Communicating with the "ba"?
"Soul" in translation for some ... "psyche" being a better translation for the Copts ... any particular Arabic word - or a particular word in any of the regional dialects used today?The ba was (and is, obviously) the individual personality of the person - all the stuff about him/her that distinguishes him/her from everyone else.
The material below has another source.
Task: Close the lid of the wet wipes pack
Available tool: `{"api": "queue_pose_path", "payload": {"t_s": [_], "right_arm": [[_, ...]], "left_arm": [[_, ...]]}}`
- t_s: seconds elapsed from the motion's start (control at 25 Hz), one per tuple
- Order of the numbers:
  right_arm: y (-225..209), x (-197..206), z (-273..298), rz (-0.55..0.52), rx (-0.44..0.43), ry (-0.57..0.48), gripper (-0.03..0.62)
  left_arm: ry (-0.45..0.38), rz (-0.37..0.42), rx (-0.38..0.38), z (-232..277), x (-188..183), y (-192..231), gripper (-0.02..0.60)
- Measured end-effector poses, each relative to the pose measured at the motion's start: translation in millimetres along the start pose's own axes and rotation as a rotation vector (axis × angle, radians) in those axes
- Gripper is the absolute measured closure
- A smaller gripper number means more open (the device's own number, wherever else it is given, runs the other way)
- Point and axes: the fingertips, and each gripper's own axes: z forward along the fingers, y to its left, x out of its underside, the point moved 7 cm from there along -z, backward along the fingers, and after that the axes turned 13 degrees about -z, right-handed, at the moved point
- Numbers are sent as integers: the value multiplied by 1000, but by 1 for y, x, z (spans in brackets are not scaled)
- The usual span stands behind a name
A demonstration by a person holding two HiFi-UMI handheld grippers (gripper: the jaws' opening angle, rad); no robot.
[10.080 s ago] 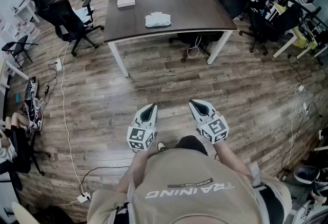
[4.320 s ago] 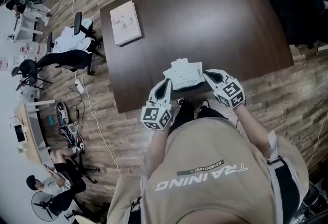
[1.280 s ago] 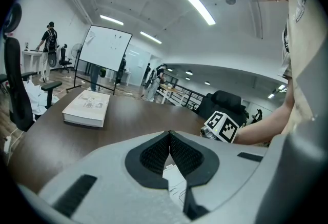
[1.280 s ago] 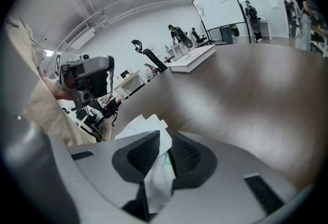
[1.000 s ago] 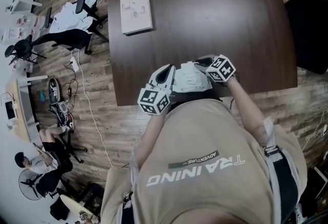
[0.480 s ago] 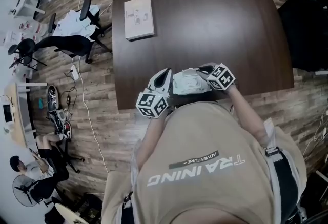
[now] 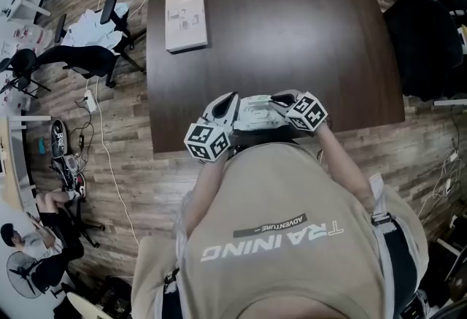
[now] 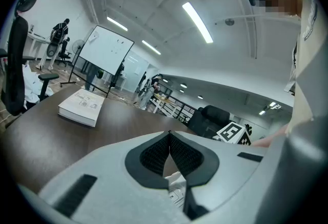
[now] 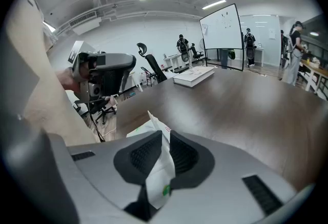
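Observation:
The white wet wipes pack (image 7: 257,112) lies at the near edge of the dark table (image 7: 292,33), right in front of me. My left gripper (image 7: 230,98) lies along the pack's left end, its jaws shut, with a white bit of the pack (image 8: 177,187) showing low between them. My right gripper (image 7: 279,99) reaches in from the right and is shut on the pack's upright white film edge (image 9: 154,130). In the right gripper view, that film sits pinched between the dark pads (image 9: 179,154). The pack's lid is hidden in all views.
A white book (image 7: 185,20) lies on the table's far left corner. Black office chairs (image 7: 80,58) stand left of the table, another (image 7: 427,47) on the right. Cables run over the wood floor (image 7: 109,142).
I walked up to the table and brought both grippers to the pack. Over the last second they have stayed at its two ends, shifting only slightly.

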Motion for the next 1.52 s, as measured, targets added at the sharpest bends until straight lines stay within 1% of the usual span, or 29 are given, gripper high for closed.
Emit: {"api": "queue_pose_path", "payload": {"t_s": [0.12,0.32,0.48,0.64,0.76,0.92,1.04,1.12,1.24,1.4,1.52], "right_arm": [[5,-3,-1,11,2,-3,543],[16,-3,-3,-47,-19,54,543],[21,1,-1,-85,-22,92,543],[23,6,1,-80,-21,111,543],[28,8,3,-107,-33,141,543],[40,21,7,-116,-63,201,543],[43,31,14,-88,-89,226,540],[43,38,17,-61,-91,242,540],[40,44,20,-6,-77,246,540],[38,48,21,77,-69,218,540],[38,50,24,88,-45,229,541]], "left_arm": [[17,3,16,-1,2,-1,572],[29,-7,31,-3,6,3,572],[42,-23,44,0,14,9,572],[66,-54,53,5,27,17,572],[77,-50,65,7,30,17,572],[82,-35,76,4,28,12,572],[87,-25,77,0,25,9,572],[90,-23,75,-3,25,7,572],[97,-21,63,-7,26,8,572],[106,-25,56,-11,30,8,572],[114,-24,60,-8,33,8,572]]}}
To quote, "It ws the Ba which revisited the world of the living, travelled across the sky with the sun god's boat and anxiously witnessed the weighing of the heart in the underworld (of his/her descendants, I guess). ... Nevertheless, the Ba always returned to the body in the tomb; indeed Chapter 89 of the "Book of the Dead" is entitled "Spell to cause the Ba to be reunited with its corpse in the necropolis, suggesting that if the Ba did not return willingly, it would be coerced."
This is the falcon body with a human head, and the more individualistic in pictures and amulets, the better. (None found before Tutankhaman, though.)
Yet it was the "ka", the life force, that accepted the spiritual essence of food offerings.
So, visiting the graves would be a holdover from communicating with the ba, and feeding the ka.
Quite appropriate.
(Quote above, & excellent ba pic - p.68, "Amulets of Ancient Egypt", by Carol Andrews.)
Contemporary Kemetic recreationalist groups, who basically do much the same thing, purport that the ancestor's spirit is a step closer to God/Allah/the Divine source of all because being already in the spiritual realm, they are thus closer to the ear of God, as it were.
(NB - There are books and books debating the minutia of what the divisions of a man is, so the above was just a generalization - if its about to open a debate, lets open a new thread please?)
"Letters to the Dead" also opens up the closely related topics of the heka of the "name" and the heka of the "word".
Ausar, you mentioned somewhere something about funeral rites. More please?
[This message has been edited by cassia (edited 01 July 2004).]